▶ EXERCISE REQUIREMENTS: Return exactly and only these lines: the first of the listing through the one containing "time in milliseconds".

▶ DATASET EXTRACT:
-=-=-
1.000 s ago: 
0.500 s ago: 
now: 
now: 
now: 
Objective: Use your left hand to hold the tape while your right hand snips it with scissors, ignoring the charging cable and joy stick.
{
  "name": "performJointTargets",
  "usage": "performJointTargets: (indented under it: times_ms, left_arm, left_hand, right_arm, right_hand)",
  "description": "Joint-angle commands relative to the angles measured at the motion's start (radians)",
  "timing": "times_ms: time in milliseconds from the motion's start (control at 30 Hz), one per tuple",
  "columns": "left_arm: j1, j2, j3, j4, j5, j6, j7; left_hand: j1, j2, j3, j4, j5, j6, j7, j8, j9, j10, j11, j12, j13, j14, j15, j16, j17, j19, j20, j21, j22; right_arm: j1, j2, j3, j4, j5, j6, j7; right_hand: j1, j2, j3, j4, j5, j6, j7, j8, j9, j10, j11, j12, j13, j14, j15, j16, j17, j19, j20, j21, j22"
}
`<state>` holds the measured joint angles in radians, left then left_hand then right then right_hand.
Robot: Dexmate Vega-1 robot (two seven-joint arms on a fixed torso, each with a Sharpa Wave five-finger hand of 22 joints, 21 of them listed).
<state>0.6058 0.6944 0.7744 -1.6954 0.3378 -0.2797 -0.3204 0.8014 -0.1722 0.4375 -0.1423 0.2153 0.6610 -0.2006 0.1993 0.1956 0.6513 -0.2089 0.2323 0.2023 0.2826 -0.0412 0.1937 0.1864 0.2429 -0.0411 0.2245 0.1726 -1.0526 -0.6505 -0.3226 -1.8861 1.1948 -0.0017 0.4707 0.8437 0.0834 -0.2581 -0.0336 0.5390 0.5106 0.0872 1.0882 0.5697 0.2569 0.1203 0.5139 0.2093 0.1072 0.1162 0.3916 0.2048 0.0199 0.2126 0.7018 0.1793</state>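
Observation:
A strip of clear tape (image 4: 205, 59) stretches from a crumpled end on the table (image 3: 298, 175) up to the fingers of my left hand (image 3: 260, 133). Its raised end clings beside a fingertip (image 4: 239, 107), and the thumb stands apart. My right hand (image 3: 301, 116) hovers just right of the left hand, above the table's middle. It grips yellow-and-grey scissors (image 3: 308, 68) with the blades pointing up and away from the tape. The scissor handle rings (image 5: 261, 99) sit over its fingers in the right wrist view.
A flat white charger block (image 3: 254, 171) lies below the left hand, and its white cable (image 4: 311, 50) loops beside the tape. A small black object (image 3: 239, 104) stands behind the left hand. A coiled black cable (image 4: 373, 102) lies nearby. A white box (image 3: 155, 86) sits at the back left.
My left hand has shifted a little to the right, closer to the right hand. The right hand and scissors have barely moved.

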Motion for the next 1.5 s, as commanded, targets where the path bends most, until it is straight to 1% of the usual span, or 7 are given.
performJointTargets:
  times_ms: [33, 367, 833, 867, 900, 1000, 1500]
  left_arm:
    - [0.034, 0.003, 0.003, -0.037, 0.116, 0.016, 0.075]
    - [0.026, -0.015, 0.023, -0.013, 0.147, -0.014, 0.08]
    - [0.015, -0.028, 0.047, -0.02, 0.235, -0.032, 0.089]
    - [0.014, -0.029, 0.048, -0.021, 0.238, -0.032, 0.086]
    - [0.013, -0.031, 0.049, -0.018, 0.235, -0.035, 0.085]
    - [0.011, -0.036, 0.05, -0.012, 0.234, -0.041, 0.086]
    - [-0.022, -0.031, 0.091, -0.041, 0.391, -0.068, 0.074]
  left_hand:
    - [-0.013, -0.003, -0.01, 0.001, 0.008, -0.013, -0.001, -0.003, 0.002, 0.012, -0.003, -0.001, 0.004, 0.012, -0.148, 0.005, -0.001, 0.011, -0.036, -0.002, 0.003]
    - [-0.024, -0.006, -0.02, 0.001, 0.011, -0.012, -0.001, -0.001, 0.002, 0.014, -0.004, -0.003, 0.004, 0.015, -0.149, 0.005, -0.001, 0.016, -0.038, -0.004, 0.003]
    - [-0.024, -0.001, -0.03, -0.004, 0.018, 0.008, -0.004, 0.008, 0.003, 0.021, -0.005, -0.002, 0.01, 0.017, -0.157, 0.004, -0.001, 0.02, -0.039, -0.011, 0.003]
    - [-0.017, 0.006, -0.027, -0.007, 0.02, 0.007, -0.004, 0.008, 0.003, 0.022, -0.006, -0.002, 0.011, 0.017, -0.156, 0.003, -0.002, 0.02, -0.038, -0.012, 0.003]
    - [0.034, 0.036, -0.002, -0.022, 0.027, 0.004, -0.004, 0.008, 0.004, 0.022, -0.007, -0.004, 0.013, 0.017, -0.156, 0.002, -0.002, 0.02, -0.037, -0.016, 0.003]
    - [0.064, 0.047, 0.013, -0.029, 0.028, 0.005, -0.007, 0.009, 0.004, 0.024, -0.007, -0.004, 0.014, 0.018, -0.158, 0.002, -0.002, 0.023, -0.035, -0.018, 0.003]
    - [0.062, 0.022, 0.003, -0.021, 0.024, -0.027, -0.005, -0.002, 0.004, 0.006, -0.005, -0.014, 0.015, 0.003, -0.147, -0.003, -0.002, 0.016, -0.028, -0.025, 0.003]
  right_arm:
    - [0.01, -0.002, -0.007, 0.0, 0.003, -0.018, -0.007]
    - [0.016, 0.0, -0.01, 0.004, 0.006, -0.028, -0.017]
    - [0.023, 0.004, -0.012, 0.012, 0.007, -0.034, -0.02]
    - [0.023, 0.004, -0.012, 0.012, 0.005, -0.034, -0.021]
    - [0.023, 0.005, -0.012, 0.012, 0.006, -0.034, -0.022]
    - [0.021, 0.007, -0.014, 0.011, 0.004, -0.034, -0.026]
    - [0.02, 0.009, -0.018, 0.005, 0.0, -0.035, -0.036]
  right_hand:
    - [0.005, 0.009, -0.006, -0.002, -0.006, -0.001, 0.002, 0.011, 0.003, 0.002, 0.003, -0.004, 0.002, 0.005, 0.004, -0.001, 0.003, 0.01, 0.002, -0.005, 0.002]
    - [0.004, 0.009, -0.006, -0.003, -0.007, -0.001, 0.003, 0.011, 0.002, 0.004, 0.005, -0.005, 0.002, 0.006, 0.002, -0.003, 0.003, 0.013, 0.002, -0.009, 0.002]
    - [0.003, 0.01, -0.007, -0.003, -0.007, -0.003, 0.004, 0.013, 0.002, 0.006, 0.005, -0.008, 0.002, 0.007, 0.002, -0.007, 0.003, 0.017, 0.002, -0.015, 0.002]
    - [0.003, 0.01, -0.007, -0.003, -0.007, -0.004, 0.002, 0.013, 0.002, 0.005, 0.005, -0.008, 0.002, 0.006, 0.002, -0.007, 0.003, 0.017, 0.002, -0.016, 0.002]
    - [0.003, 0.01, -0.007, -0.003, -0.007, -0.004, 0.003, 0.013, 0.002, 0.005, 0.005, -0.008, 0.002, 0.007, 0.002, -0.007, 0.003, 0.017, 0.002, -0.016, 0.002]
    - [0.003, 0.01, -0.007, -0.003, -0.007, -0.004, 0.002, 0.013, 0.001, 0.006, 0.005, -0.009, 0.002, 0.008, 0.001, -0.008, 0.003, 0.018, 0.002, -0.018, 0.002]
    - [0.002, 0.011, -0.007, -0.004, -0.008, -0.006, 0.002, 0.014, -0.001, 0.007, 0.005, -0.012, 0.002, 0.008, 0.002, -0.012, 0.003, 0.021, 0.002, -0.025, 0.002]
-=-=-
▶ RESULT:
1.000 s ago: 
0.500 s ago: 
now: 
now: 
now: 
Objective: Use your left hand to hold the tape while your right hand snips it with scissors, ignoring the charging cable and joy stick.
{
  "name": "performJointTargets",
  "usage": "performJointTargets: (indented under it: times_ms, left_arm, left_hand, right_arm, right_hand)",
  "description": "Joint-angle commands relative to the angles measured at the motion's start (radians)",
  "timing": "times_ms: time in milliseconds from the motion's start (control at 30 Hz), one per tuple",

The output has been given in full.